Уинстон был счастлив этим незримым сопоставлением с лордом Рэндольфом, чей мраморный бюст, украшая фойе, находился буквально в нескольких шагах. Свою первую речь Черчилль весьма мудро решил произносить в очень спокойной манере, избегая выделения повышением тона каких-то отдельных моментов из соображений красноречия. Друзья и родные советовали ему, что лучше всего выбрать что-то одно, в чем он лучше всего разбирался, и в сдержанной, скромной манере спокойным тоном изложить данный факт. Поскольку Бурская война все еще продолжалась, он решился обратиться именно к этой теме, к тому, что необходимо как можно скорее прийти к общему соглашению и заключить мир.
В первую очередь следовало в зародыше погасить возможное сопротивление, а потом браться за самых твердолобых политиков, разбивая их доводы. Это была бы разумная стратегия, но он нашел другой способ — более естественный и убедительный — описать все происходящее в понятных и доступных пониманию каждого — самого обычного — человека в стране. «Буры были вынуждены, — сказал он уже ближе к концу речи, — из-за оскудевающих ресурсов двинуться навстречу все возрастающим трудностям, которые не просто накатываются волнами, но поднимаются как морской прилив». Он четко и ясно обозначил, что у него нет ни малейшего желания оскорбить или унизить противника или стереть их с лица земли. Но надо сделать все для того, чтобы их сопротивление причиняло им массу трудностей и становилось для них пагубным, в то время как сдача и прекращение сопротивления должно проходить как можно проще и быть окружено почетом».

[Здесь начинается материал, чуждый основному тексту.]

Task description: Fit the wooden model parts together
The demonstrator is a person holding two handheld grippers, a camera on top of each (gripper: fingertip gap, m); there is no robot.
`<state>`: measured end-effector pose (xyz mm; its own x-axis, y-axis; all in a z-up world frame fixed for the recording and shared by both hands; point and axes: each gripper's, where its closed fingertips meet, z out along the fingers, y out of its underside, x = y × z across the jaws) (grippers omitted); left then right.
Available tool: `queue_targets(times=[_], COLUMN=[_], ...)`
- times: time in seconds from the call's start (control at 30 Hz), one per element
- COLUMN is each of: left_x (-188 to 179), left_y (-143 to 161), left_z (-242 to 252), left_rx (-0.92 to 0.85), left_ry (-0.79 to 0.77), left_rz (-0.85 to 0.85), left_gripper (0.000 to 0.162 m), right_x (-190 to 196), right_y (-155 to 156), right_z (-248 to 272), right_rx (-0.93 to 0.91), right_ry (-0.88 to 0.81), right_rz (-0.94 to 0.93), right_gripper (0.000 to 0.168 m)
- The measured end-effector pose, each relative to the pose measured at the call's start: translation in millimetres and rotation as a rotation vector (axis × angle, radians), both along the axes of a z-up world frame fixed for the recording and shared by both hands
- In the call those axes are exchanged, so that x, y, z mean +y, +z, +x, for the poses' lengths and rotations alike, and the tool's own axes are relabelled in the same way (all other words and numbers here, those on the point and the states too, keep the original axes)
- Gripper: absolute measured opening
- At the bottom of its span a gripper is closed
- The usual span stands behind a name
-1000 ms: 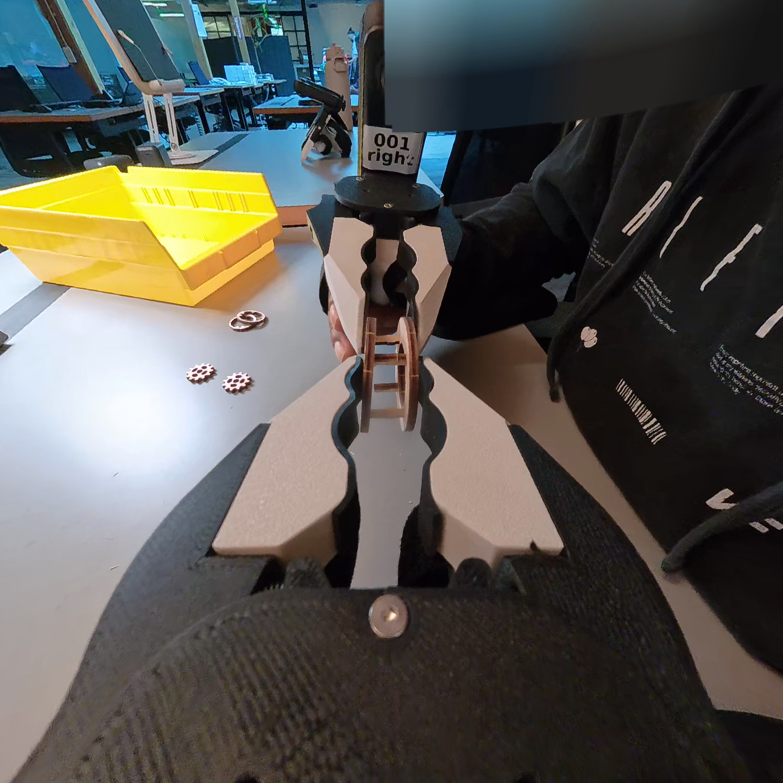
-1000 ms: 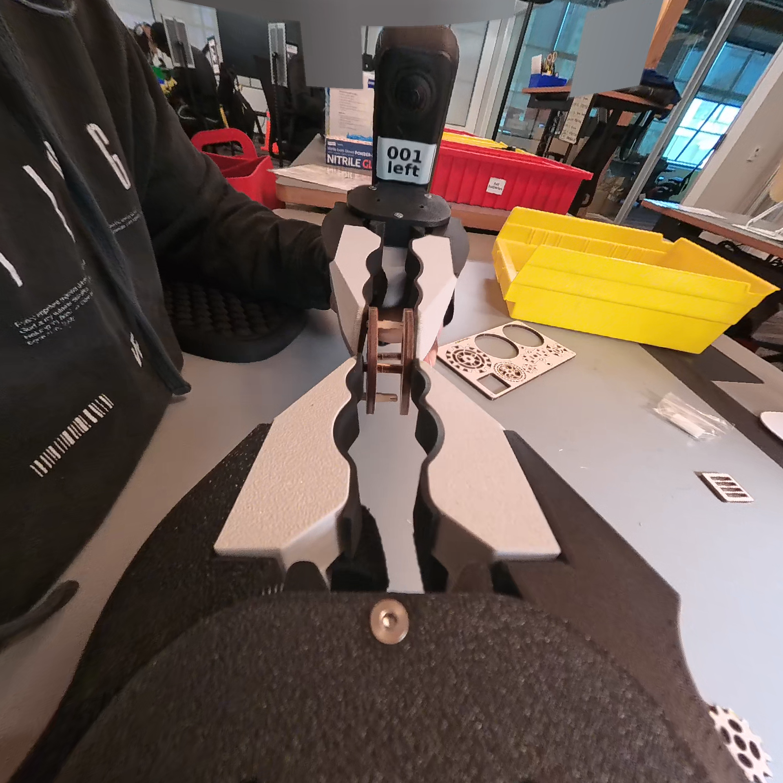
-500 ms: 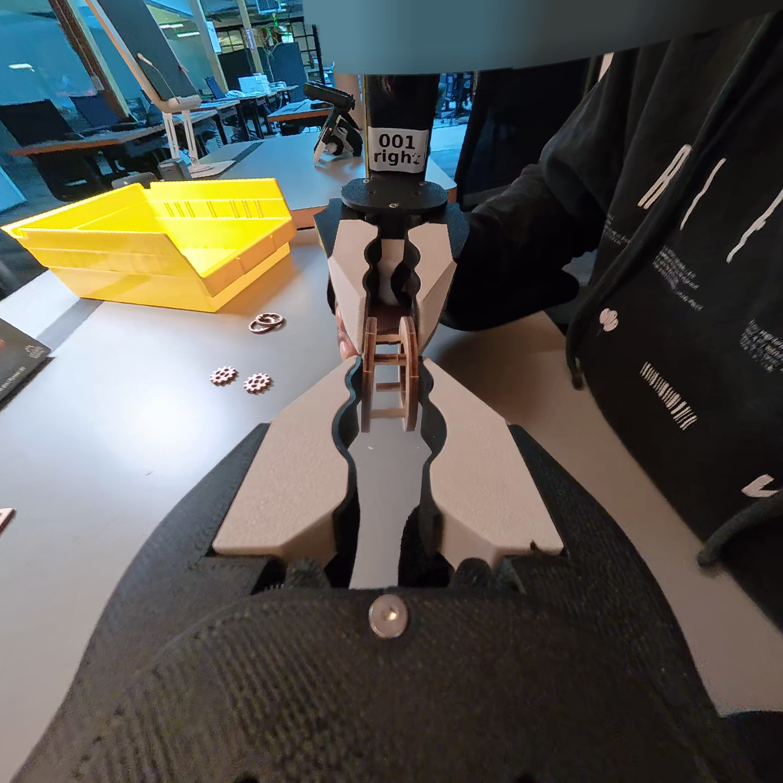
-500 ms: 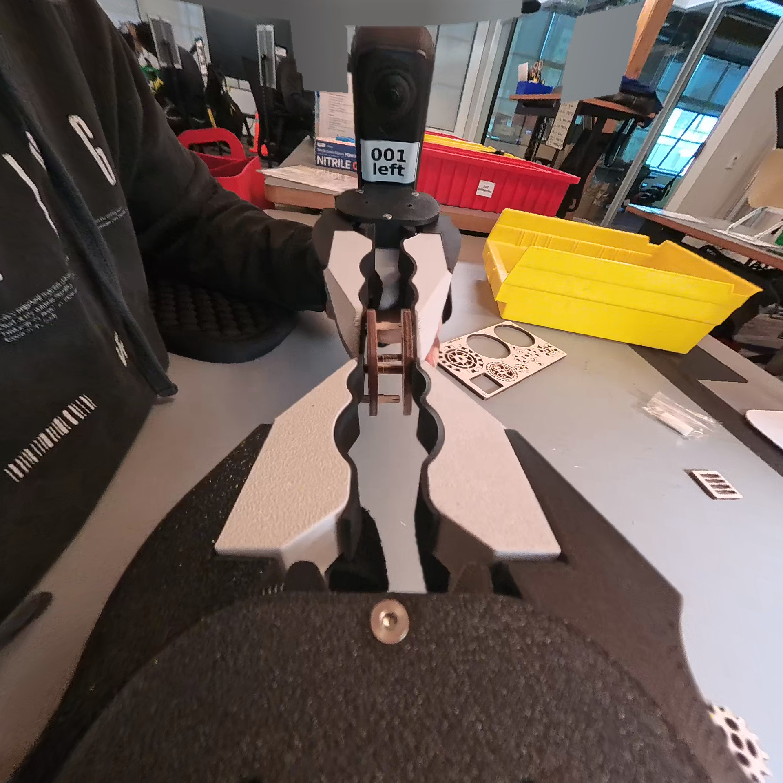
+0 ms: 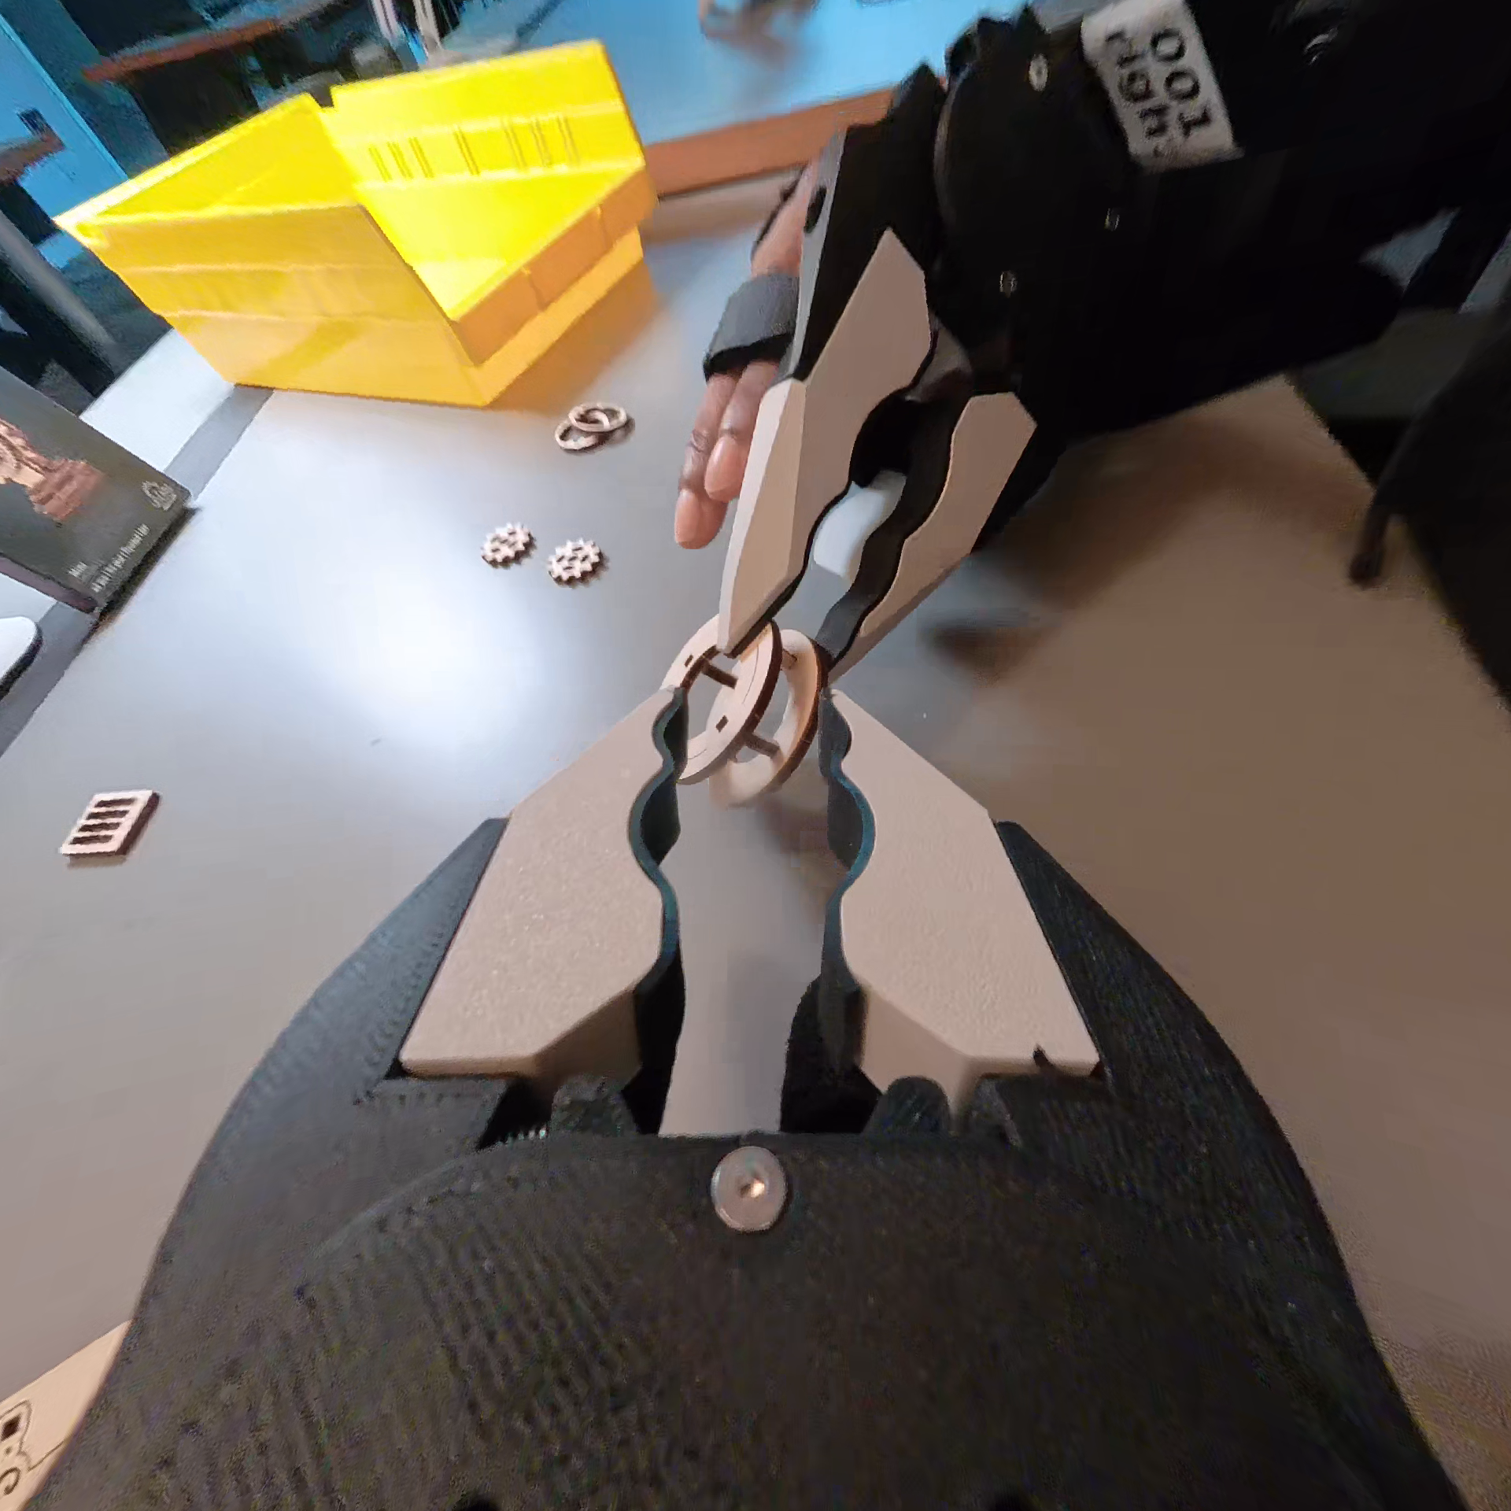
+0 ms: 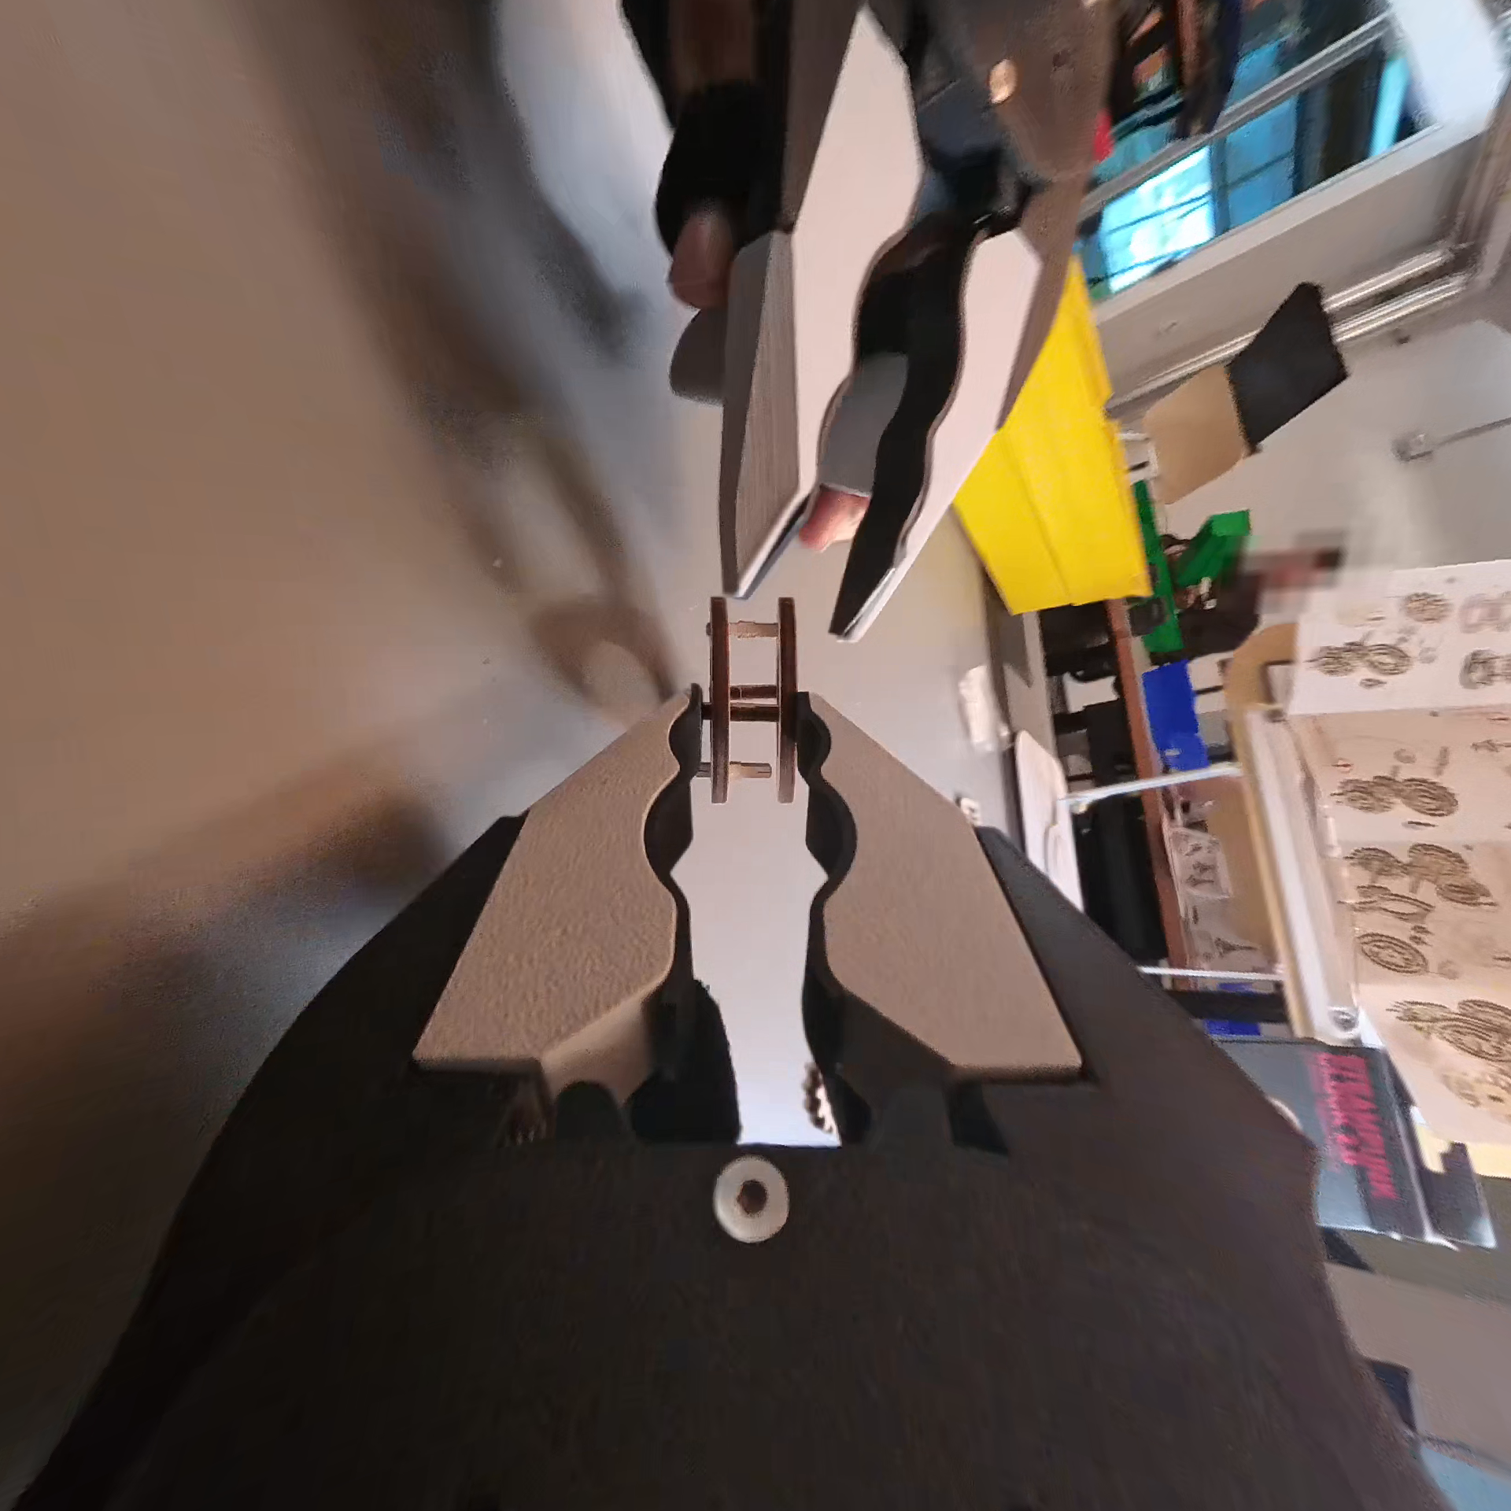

Необходимо принять и осознать, что другая сторона имеет свое чувство долга, которое необходимо понимать и уважать. «Если бы я был буром, — сказал он, — не сомневаюсь, что тоже бы сражался на поле боя». Это заявление вызвало возгласы протеста среди тори, но сбалансированный подход, выбранный им, завоевал поддержку тех, кто выступал против войны — на противоположных скамьях. В заключительной части выступления, отойдя в сторону от политической темы, он решил выразить благодарность памяти отца в самых теплых и искренних выражениях сыновнего благоговения (его слова потом широко цитировали). Он не стал называть лорда Рэндольфа по имени, но от этого его обращение становилось еще более действенным, — он тем самым обращался к тому, что все уже заведомо знали. «Я не могу сесть, — сказал он, обведя взглядом забитое людьми помещение, — после того, как закончил свою речь, продолжавшуюся 45 минут, — не сказав, насколько я благодарен членам палаты за доброжелательность и терпение, с которыми они выслушали меня, и я догадываюсь, что это не только из-за меня лично, но благодаря тому блистательному прошлому, о котором многие уважаемые члены и по сей день хранят память».
В общем и целом это был многообещающий дебют и многие сочли выступление успешным. «Дейли Телеграф» отметила, что Черчилль «оправдал высокие ожидания», а «Дейли Экспресс» сочла, что он «сумел удержать внимание битком забитой людьми палаты»… К концу выступления он по-прежнему держался очень хорошо, но потом ему пришлось скрестить руки на груди, чтобы скрыть нервозность. Некоторые обозреватели сосредоточились в основном на описании того, как молодо он выглядит, что его вообще можно принять за «парня лет восемнадцати». Другие были разочарованы: в прессе они читали о его невероятных приключениях, а во время выступления не увидели ничего героического, проступили только какие-то отдельные штрихи той авантюрной фигуры. «В палате общин были десятки людей, которые более соответствовали идеальному образу смельчака и путешественника, — объяснял один из репортеров, — Возможно, виной тому портной, который не сумел подчеркнуть достоинства молодого человека, но когда он сегодня поднялся, нашему взору предстал не подтянутый, крепко сложенный солдат — именно таким, каким мы представляли его себе, — а вялый старшеклассник». Не способствовало улучшению впечатления и то, что молодой человек испытывал сложности в произношении пяти букв!!! Он боролся с этим дефектом годами, следуя советам специалистов и без конца повторяя скороговорки, типа: «Во дворе трава, на траве дрова…!» (в английском оригинале — The Spanish ships I cannot see, for they are not in sight, «испанские корабли я видеть не могу, потому что их нет на виду»).